Your copy should begin with the line containing "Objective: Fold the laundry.", end with the line containing "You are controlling", match the listing below exactly, and contain no pictures.

Data under study:
□ □ □ □ □

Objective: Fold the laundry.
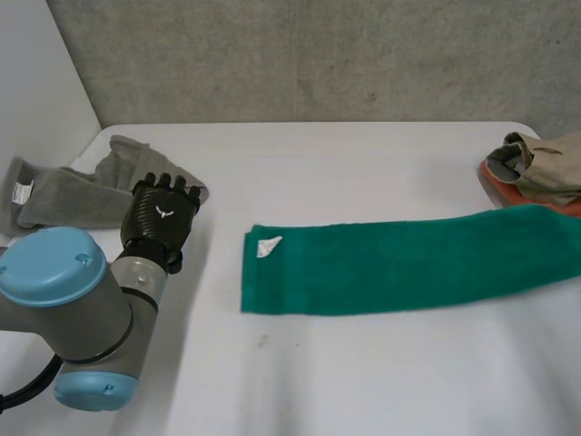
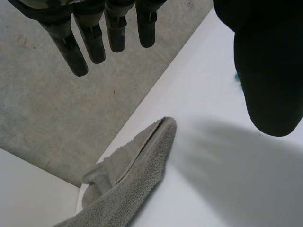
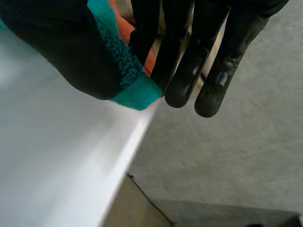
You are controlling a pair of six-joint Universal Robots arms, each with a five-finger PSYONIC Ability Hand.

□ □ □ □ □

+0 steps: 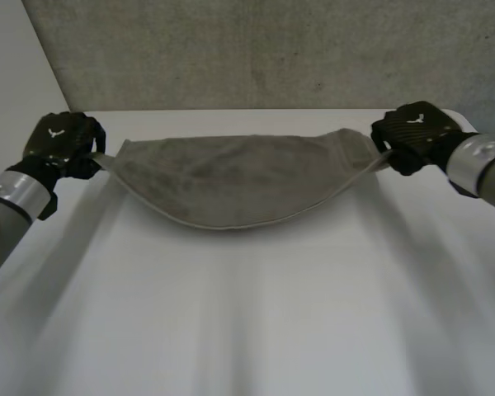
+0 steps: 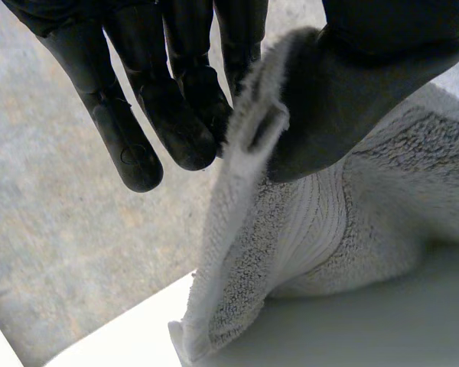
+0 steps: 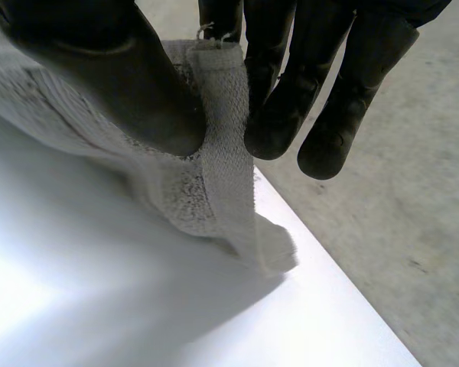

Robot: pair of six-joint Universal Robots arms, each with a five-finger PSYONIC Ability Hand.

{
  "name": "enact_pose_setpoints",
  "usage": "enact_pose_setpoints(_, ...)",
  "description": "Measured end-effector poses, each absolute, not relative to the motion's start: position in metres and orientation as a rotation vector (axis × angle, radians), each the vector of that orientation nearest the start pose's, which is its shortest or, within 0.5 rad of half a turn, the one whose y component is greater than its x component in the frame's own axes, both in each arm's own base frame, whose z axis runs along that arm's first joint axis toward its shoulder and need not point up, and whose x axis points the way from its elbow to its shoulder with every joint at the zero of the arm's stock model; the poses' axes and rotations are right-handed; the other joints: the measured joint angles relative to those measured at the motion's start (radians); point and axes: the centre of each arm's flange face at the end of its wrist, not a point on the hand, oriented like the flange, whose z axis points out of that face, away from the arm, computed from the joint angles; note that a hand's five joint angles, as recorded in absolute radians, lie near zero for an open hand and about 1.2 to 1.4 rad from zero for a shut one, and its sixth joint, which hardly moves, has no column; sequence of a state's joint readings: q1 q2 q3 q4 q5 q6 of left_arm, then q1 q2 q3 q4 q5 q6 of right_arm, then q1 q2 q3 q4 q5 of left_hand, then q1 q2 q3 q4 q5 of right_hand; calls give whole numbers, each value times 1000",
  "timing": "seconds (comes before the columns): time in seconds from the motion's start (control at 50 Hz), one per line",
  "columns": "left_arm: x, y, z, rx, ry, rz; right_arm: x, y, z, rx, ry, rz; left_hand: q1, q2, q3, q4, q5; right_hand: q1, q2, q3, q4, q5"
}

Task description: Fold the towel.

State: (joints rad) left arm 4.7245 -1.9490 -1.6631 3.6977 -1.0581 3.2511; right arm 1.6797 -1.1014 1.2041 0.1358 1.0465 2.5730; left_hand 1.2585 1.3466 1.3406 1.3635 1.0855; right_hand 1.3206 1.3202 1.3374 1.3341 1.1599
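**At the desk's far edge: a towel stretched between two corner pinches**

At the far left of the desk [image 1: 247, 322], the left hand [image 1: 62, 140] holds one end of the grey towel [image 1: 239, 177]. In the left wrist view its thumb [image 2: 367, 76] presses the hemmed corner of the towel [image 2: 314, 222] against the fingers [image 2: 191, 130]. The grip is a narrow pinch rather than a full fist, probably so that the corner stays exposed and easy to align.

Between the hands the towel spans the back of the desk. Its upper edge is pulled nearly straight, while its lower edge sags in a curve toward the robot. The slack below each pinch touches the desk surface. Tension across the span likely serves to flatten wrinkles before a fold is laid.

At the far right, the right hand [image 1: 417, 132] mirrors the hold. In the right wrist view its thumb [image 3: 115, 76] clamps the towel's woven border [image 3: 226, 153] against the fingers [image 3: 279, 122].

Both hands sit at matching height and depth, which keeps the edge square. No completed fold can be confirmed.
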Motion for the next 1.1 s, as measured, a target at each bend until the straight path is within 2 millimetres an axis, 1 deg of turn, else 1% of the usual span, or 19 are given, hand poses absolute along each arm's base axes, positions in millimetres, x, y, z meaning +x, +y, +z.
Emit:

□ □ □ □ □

Expected output:
Objective: Fold the laundry.
You are controlling a pair of six-joint Universal Robots arms, each with a five-finger PSYONIC Ability Hand.

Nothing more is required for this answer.